You are never alone, when your body is home to trillions of bacteria who are paying rent to you as the landlord by helping to protect against intruders, providing power and keeping up morale! There is a close symbiotic relationship existing between your gut microbes and your survival.

Hosting your microbiome is like throwing a party, it’s all about being a good host! You invite a diverse balance of guests, provide a relaxing environment, offer good tasty food, and discourage gate crashers! 

Imagine, your body is hosting a private party of bacteria, fungi and other microbes called the microbiome. Unwanted microscopic guests may spoil the atmosphere, good food and communication will nurture the environment. There are colonies throughout your whole body creating an intricate and mutually beneficial relationship. You receive many benefits like, strong gut integrity, energy, protection against pathogens and good immune function. Findings from The Human Microbiome Project suggests that gut microbiota composition and the many enzymes produced by microbes influence digestion and health. Consequently, altered microbial composition, known as dysbiosis, can contribute to disease, very important for public health.

Your gut microbiome is made up of trillions of microbes, for each human cell there are 10 bacterial cells. Intestinal bacteria, at least 160 species, play a crucial role in maintaining immune and metabolic homeostasis and protect against pathogens. The Skin microbiome is also abundant with various beneficial bacteria. Some bacteria are protective, prevent pathogens from colonizing, ameliorate certain inflammatory gut disorders and increase the number of immune cells.

This ‘superorganism’, a population of complex and dynamic microorganisms, is linked to many areas of human health. Their most important roles are to help maintain the integrity of the intestinal mucosal barrier, provide nutrients, protect against pathogens, crucial for immune function, promote cell renewal and wound healing.  

Altered gut bacterial composition (dysbiosis) has been associated with many inflammatory diseases, infections, obesity, allergies, mental health and metabolism. Bacteria in the microbiome helps to digest your food and regulate your immune system by communicating with immune cells that control the way your body responds to infection. It produces vitamins like B12, thiamine and riboflavin, and Vitamin K, which is needed for blood coagulation. New research suggests that the gut microbiome may also affect the central nervous system and brain. Studies have shown that the microbiome of the bowel, can influence the development of its host’s brain and be effected by behaviors associated with stress, anxiety and depression.

We inherit microbes from our mother! Microbes colonise the human gut during or shortly after birth. Babies born naturally have higher gut bacterial counts at 1 month of age than those born by caesarean section, important for immune system development. Multiple factors contribute to the establishment of the human gut microbiota during infancy, but diet is the major contributing factor throughout life as your microbiome develops. Several environmental factors also shape the microbiome, including geographical location, surgery, smoking, depression, living arrangements (urban or rural) and drugs. Antibiotics can have a profound impact, altering the nutritional landscape of the gut and allowing colonies of pathogens to develop.

The composition and activity of gut bacteria can vary throughout various stages of life, including puberty, ovulation cycle, pregnancy and menopause. Any divergence from the normal microbiome composition can initiate disease.

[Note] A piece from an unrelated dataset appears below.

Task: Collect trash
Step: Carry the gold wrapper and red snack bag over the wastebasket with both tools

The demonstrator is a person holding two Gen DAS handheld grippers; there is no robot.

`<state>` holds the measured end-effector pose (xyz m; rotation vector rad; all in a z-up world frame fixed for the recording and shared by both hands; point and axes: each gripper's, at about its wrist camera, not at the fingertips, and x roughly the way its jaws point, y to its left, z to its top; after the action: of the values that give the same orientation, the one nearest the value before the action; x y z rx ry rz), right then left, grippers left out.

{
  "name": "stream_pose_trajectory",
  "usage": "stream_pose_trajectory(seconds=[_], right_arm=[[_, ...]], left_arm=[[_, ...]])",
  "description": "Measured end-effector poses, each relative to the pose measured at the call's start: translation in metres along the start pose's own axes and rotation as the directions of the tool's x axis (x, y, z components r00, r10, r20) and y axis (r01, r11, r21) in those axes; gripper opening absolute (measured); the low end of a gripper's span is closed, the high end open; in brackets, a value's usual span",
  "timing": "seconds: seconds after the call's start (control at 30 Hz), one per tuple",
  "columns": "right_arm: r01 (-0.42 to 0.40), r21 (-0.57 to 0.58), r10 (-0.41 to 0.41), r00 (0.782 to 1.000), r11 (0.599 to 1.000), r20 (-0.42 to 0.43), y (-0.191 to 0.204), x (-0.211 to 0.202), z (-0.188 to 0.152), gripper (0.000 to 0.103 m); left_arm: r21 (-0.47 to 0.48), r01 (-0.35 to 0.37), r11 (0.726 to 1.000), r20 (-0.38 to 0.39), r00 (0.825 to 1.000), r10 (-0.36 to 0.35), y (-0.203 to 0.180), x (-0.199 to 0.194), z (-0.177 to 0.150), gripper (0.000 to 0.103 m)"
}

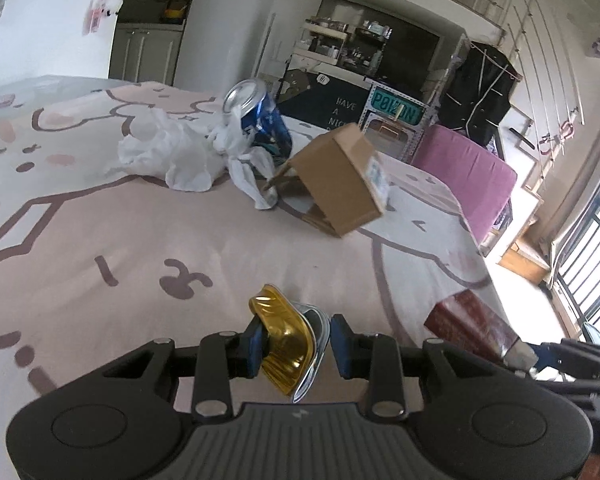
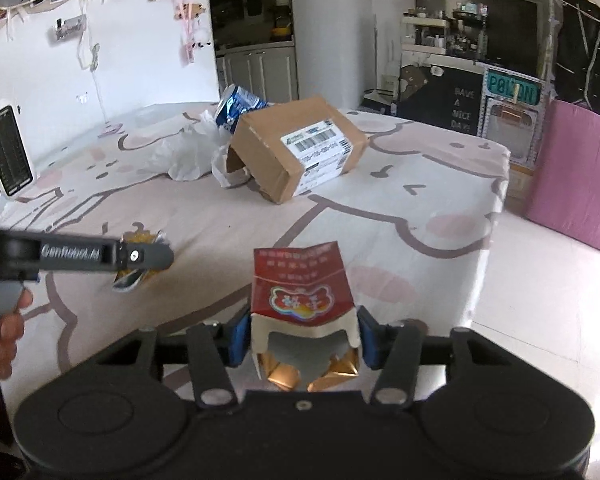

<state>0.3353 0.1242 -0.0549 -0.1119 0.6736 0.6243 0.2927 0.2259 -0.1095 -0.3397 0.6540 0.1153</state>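
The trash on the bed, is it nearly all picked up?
Not yet. Nothing looks binned. The left tool holds a gold wrapper; the right tool holds a red carton. Still lying there: blue can, white plastic bag, cardboard box.

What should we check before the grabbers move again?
1. Left gripper holds the gold wrapper: ok, pinched.
2. Right gripper holds the red carton: cannot tell; it sits between the jaws, but contact is unclear.
3. Carton in good shape: not ok, its near end is torn open.
4. Trash left on the bed: not ok; box, blue can and white bag remain.
5. A bin to drop things in: cannot tell, none in view.
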Motion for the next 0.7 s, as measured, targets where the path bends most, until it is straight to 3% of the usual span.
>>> stream_pose_trajectory(seconds=[0.43, 0.7], right_arm=[[0.065, 0.090, -0.071, 0.995, 0.994, 0.071, -0.015, -0.074, -0.004, 0.052], [0.084, 0.134, -0.102, 0.986, 0.987, 0.131, -0.035, -0.124, -0.012, 0.052]], left_arm=[[0.094, -0.037, 0.995, 0.076, 0.997, 0.030, -0.048, -0.066, -0.007, 0.035], [0.151, -0.012, 0.988, 0.101, 0.995, -0.004, -0.084, -0.093, -0.012, 0.035]])
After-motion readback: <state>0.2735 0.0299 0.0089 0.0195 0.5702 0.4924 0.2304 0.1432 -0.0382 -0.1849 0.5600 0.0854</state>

An imbalance of microbes in the intestines may contribute to weight gain, high blood sugar, high cholesterol and other disorders. So, to help support healthy microbes in your gut, eat a wide variety of fruits, vegetables, whole grains and fermented foods. Be aware, some additives are harmful to beneficial microbes, minimize saturated fats, highly refined foods and easily digested carbohydrates. Certain bacteria digest fiber and produce short-chain fatty acids, which are important for gut health, helping to prevent weight gain, diabetes, heart disease and the risk of cancer  

Toward a microbiome friendly birth

Something unseen and amazing is happening to your baby during pregnancy. Birth is a big day for the microbiome, opening the door to an opportunity which may reduce the likelihood of your child developing illnesses in later life. Some microbes (including bacteria, fungi, algae, and viruses) can make us sick and others are beneficial. These tiny microorganisms are so important to our body’s function that the microbiome is now considered to be an organ.The infant microbiome plays an essential role in human health and its assembly is determined by maternal-offspring exchanges of microbiota. This process is affected by several practices, including Cesarean section (C-section), perinatal antibiotics, and formula feeding, which have been linked to increased risks of metabolic and immune diseases.

 

Newborn babies get their first microbiome from their mother during birth, through exposure to the vagina, faeces and skin microbes. During that journey, a newborn baby gets completely covered with bacteria, giving him or her a brand-new microbiome. When mother is healthy and the birth is normal, the baby is seeded with a protective cocktail of microbes. But this can be interrupted or disturbed by factors including antibiotics crossing the placenta reducing microbial diversity, routine practices during labour and the postnatal period.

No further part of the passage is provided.